- [ASSIGNMENT]
Copies of all lines that contain "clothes" are needed; take them from the data below.

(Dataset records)
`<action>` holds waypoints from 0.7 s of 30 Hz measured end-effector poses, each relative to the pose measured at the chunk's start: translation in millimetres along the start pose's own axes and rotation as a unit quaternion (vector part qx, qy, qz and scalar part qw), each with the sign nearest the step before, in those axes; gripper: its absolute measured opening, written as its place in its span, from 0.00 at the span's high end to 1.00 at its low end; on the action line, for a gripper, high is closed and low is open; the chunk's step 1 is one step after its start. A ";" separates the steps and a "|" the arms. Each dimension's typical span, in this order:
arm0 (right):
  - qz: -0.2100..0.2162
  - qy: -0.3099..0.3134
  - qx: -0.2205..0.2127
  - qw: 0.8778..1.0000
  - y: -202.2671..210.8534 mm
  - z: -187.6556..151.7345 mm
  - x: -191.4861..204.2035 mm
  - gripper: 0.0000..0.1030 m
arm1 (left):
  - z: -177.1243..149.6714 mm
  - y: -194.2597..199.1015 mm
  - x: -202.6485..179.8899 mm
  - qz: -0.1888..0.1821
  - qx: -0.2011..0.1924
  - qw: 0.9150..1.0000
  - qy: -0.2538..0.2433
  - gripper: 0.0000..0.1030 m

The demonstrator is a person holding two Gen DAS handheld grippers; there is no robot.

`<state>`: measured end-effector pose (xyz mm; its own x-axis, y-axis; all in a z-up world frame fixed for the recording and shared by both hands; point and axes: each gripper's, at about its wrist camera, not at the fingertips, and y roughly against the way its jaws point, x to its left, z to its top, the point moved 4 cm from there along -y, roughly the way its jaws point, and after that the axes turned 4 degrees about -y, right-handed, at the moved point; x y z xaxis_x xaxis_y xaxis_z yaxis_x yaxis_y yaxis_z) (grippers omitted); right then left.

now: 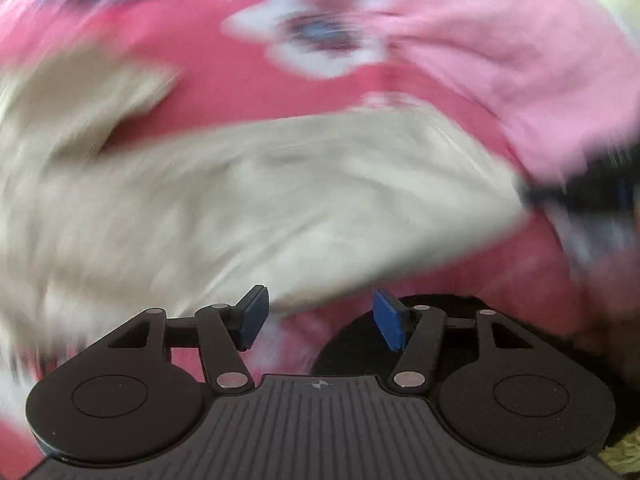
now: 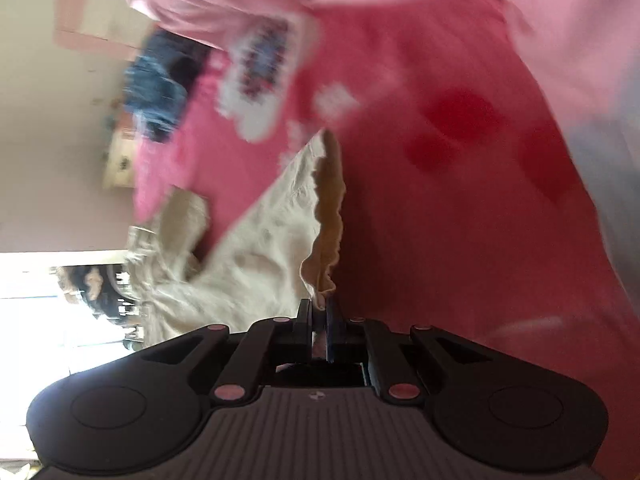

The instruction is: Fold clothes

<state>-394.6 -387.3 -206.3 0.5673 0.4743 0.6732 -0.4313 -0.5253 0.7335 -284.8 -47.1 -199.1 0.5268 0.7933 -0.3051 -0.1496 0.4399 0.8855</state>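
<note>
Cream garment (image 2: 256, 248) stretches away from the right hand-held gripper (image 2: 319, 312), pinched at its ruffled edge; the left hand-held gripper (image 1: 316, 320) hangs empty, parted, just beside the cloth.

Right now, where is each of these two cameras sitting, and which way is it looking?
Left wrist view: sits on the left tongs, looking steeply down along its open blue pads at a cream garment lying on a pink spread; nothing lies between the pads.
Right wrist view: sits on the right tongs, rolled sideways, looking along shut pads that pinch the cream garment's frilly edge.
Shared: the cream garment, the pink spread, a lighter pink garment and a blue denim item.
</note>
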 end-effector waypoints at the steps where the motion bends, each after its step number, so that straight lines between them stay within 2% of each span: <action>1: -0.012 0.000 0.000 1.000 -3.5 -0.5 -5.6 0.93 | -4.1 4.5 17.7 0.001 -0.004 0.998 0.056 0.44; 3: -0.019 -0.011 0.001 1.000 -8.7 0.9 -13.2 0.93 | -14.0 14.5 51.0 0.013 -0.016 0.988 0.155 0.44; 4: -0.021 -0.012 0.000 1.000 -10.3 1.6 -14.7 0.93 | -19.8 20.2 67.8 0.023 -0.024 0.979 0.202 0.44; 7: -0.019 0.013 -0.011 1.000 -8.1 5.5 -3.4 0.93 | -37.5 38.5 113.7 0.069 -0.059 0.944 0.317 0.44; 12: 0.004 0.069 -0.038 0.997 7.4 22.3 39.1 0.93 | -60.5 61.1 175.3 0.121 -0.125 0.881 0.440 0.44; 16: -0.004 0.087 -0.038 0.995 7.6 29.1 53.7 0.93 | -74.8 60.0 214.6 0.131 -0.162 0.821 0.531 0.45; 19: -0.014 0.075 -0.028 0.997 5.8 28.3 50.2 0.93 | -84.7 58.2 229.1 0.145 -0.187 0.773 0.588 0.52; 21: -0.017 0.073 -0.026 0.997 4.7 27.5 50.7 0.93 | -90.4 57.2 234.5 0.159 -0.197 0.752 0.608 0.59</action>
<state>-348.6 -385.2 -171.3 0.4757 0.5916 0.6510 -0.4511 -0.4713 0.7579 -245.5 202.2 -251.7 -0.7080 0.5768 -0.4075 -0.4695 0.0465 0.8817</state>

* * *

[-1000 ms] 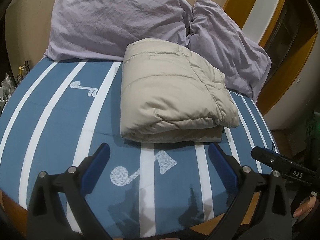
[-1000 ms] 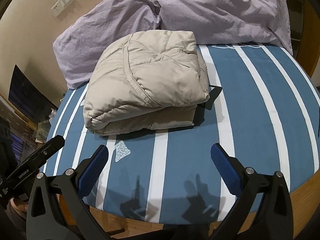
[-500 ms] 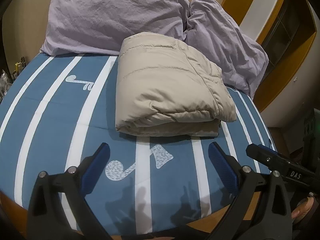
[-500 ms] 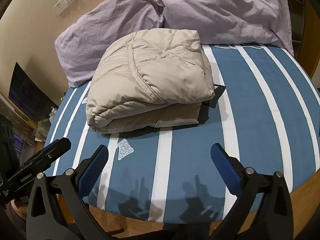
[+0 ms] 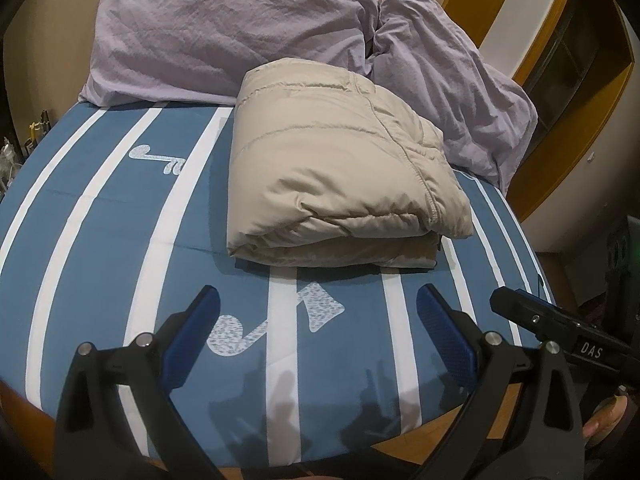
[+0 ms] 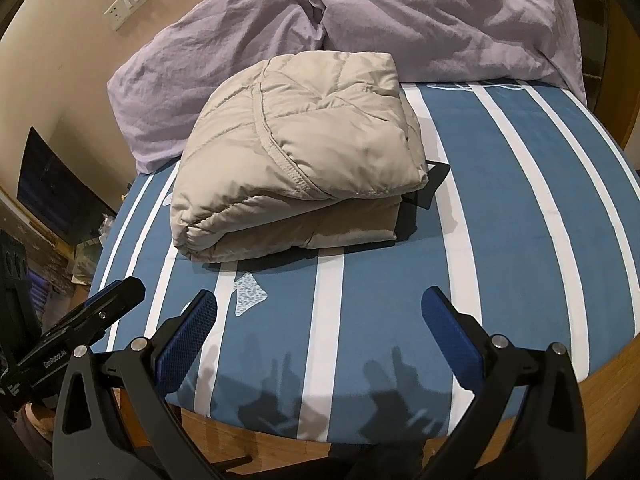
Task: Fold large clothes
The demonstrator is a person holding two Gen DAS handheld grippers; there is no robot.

- [EXPECTED ANSWER]
The instruction is: Fold clothes
Task: Fold large clothes

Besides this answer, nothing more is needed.